A mobilização foi liderada pelo Sindsef/RO, que conseguiu abrir diálogo com o Ministério da Saúde. A articulação contou com o apoio do ex-senador Acir Gurgacz, responsável por intermediar a audiência com o ministro Alexandre Padilha.
Avanço histórico em Brasília
Como resultado, foi criado, pela primeira vez, um Grupo de Trabalho (GT) no âmbito do Ministério da Saúde para tratar das demandas da categoria. Nos dias 31 de março e 1º de abril, representantes do sindicato estarão em Brasília para apresentar documentos, relatos e evidências que apontam os impactos da atividade na saúde dos trabalhadores.
Participam da agenda o presidente do Sindsef/RO, Almir José, e o ex-presidente da entidade, Abson Praxedes, atualmente representando a Condsef.
O foco principal será a situação dos chamados “malaiereiros” — servidores da antiga Sucam que atuaram diretamente no combate a endemias, frequentemente expostos a substâncias químicas como o DDT, sem o uso adequado de Equipamentos de Proteção Individual (EPIs).
Impactos na saúde e busca por reconhecimento
De acordo com o sindicato, exames toxicológicos e laudos médicos serão apresentados durante as reuniões para comprovar os danos causados pela exposição prolongada a inseticidas.
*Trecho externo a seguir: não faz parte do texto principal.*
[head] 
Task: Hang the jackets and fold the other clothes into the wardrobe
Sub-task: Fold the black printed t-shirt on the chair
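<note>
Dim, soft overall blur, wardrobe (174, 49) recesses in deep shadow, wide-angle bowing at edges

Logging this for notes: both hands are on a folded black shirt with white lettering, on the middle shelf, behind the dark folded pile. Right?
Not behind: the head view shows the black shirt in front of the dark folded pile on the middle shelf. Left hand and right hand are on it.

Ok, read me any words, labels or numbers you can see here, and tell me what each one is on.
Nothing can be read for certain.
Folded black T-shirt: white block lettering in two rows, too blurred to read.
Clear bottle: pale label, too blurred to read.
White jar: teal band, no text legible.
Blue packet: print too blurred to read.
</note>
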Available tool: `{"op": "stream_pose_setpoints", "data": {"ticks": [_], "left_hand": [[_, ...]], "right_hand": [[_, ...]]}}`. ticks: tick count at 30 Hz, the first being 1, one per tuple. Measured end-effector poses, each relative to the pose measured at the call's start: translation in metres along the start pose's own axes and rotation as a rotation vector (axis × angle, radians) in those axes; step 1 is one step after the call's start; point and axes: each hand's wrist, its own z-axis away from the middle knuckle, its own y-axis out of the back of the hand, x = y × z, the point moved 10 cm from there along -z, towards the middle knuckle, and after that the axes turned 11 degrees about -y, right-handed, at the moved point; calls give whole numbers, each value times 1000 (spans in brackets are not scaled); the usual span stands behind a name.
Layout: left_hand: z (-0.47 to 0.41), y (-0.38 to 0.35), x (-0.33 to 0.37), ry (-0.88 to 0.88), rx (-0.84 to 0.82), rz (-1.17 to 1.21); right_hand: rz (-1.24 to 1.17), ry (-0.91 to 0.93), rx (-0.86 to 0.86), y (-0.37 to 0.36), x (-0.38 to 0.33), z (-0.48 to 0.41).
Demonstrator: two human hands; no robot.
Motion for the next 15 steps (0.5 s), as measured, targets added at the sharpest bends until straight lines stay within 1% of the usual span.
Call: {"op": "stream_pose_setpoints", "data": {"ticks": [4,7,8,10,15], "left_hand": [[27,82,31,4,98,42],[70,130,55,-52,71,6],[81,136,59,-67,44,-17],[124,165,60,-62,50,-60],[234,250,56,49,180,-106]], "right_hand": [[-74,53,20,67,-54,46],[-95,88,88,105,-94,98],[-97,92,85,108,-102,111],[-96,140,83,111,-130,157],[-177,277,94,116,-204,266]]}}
Muitos desses trabalhadores enfrentam כיום doenças crônicas, afastamentos e, em casos mais graves, morte precoce.
A discussão também contará com a contribuição técnica do médico perito Fernando Acosta, convidado pelo sindicato para apresentar dados sobre afastamentos e reforçar a necessidade de uma abordagem mais humanizada por parte do poder público.
Defesa por maior representatividade
O cenário reforça, segundo o Sindsef/RO, a necessidade de maior representatividade da categoria no Congresso Nacional. A entidade avalia que, apesar de apoios pontuais terem sido fundamentais para abrir diálogo, é essencial que os próprios servidores tenham voz ativa na defesa de seus direitos.
A expectativa é de que a criação do grupo de trabalho represente um passo concreto rumo ao reconhecimento histórico e à reparação dos danos sofridos pelos ex-servidores da Sucam, considerados verdadeiros protagonistas no enfrentamento às endemias no país.
A comitiva segue para Brasília com a missão de transformar anos de luta em resultados efetivos e garantir dignidade a quem dedicou a vida à saúde pública brasileira.